**Task statement**
Note each line of the listing that contains the string "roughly", and copy it.

**Extracted information**
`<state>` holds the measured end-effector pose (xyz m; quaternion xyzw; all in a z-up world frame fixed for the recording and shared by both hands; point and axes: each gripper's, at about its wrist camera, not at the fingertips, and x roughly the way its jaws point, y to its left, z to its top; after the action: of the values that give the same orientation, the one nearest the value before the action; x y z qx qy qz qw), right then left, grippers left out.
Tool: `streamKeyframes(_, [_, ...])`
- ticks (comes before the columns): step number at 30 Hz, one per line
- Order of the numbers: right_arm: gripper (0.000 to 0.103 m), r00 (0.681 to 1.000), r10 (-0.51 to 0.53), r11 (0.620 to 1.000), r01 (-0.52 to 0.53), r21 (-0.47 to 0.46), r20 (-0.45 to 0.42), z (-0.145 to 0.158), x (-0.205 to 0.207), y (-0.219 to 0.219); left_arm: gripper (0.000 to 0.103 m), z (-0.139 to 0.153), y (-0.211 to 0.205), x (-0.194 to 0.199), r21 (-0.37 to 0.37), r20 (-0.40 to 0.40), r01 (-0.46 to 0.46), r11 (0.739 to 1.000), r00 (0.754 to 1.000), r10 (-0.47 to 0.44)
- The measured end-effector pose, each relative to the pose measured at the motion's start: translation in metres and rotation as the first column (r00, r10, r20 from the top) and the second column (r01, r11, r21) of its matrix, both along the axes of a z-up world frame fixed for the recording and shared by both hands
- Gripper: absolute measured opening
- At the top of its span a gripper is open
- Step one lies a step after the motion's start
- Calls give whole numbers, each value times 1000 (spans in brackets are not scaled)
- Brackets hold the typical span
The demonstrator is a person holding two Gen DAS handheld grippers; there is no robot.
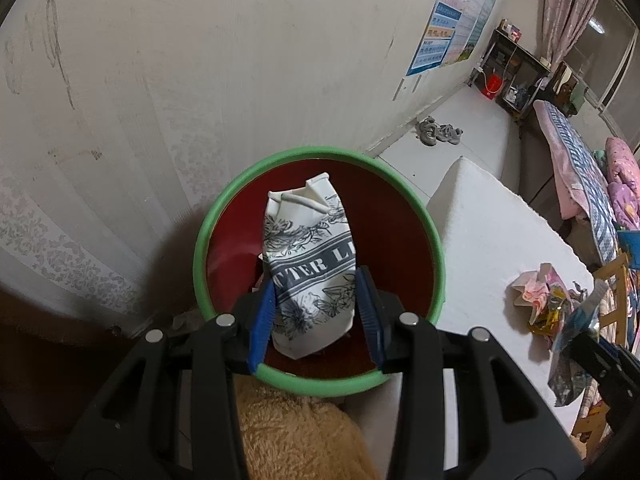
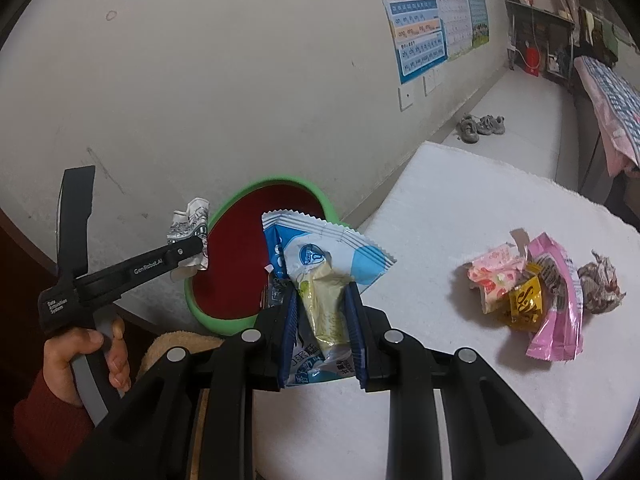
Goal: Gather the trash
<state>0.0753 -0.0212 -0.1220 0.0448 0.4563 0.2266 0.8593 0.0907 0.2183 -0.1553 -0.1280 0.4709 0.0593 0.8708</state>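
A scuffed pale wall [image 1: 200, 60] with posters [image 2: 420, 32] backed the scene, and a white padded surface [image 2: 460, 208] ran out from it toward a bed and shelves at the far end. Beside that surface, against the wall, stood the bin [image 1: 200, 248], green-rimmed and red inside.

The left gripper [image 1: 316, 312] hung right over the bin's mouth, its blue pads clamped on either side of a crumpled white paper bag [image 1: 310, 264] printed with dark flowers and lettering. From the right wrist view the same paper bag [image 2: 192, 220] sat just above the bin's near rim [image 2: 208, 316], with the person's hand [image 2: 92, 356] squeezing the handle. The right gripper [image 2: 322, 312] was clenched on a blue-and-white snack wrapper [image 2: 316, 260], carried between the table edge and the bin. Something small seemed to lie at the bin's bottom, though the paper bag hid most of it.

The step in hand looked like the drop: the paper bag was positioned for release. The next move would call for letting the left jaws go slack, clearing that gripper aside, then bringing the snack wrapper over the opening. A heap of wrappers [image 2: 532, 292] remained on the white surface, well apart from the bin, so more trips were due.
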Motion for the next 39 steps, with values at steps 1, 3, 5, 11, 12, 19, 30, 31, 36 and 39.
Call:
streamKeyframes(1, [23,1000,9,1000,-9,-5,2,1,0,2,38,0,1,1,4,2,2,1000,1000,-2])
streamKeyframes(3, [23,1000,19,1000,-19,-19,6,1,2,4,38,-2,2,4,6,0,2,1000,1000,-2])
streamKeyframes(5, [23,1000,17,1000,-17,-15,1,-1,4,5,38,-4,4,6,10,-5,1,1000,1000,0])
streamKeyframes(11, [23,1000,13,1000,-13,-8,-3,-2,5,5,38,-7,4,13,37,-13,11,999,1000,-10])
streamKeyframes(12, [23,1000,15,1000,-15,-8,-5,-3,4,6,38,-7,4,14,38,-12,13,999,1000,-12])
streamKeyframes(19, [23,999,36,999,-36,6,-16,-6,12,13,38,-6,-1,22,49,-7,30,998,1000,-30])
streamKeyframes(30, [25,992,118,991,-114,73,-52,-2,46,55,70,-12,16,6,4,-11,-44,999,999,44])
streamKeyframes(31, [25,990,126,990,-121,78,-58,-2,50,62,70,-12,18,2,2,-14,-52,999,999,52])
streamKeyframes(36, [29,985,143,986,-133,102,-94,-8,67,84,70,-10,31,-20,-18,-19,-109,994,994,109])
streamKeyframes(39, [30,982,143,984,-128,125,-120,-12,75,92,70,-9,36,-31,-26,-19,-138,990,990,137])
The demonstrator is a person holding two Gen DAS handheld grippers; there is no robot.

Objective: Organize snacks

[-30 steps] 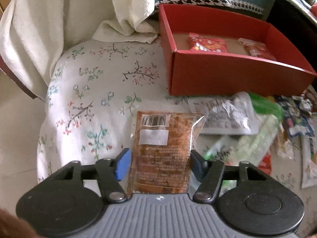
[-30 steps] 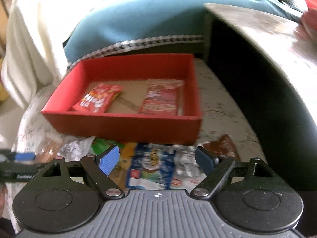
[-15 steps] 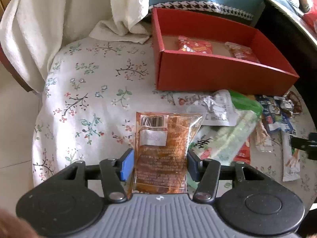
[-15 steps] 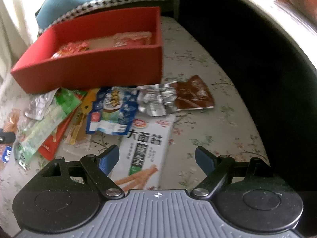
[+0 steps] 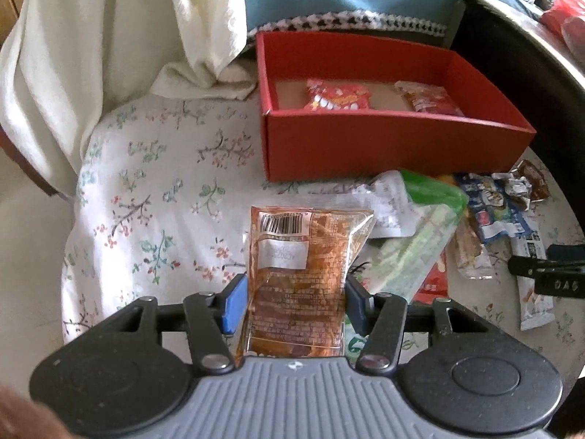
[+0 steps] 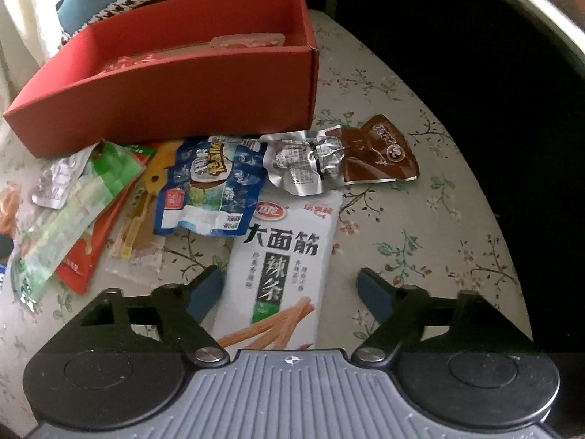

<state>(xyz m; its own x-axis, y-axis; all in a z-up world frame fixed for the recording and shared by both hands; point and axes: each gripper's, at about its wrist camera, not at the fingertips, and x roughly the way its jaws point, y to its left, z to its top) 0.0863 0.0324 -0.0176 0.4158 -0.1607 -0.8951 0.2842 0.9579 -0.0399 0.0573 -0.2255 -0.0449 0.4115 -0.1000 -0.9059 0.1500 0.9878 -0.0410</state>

**Exercise result**
`<state>` holds the measured end-effector pose (xyz m; quaternion xyzw; all in a z-up world frame fixed for the recording and shared by both hands; point and axes: each gripper's, at about its wrist camera, not at the fingertips, and x roughly the way its jaws point, y to its left, z to its top; after the action: of the values that give the same orientation, the one nearest the value before the action; x y z qx qy qz qw), right then left, grippers left out.
<state>(xyz m; its own x-axis, y-axis; all in a z-up world frame fixed for the recording and shared by both hands; point and axes: each gripper's, at about its wrist camera, not at the fingertips, and x roughly the way its jaws point, y to its left, z to its top) 0.0863 0.0324 -0.0176 0.4158 -0.1607 -0.8951 0.2842 0.9579 -0.0399 0.0573 -0.2255 -0.0449 0.4115 -0.1000 -0.9059 0.1500 0.9878 -0.0410</state>

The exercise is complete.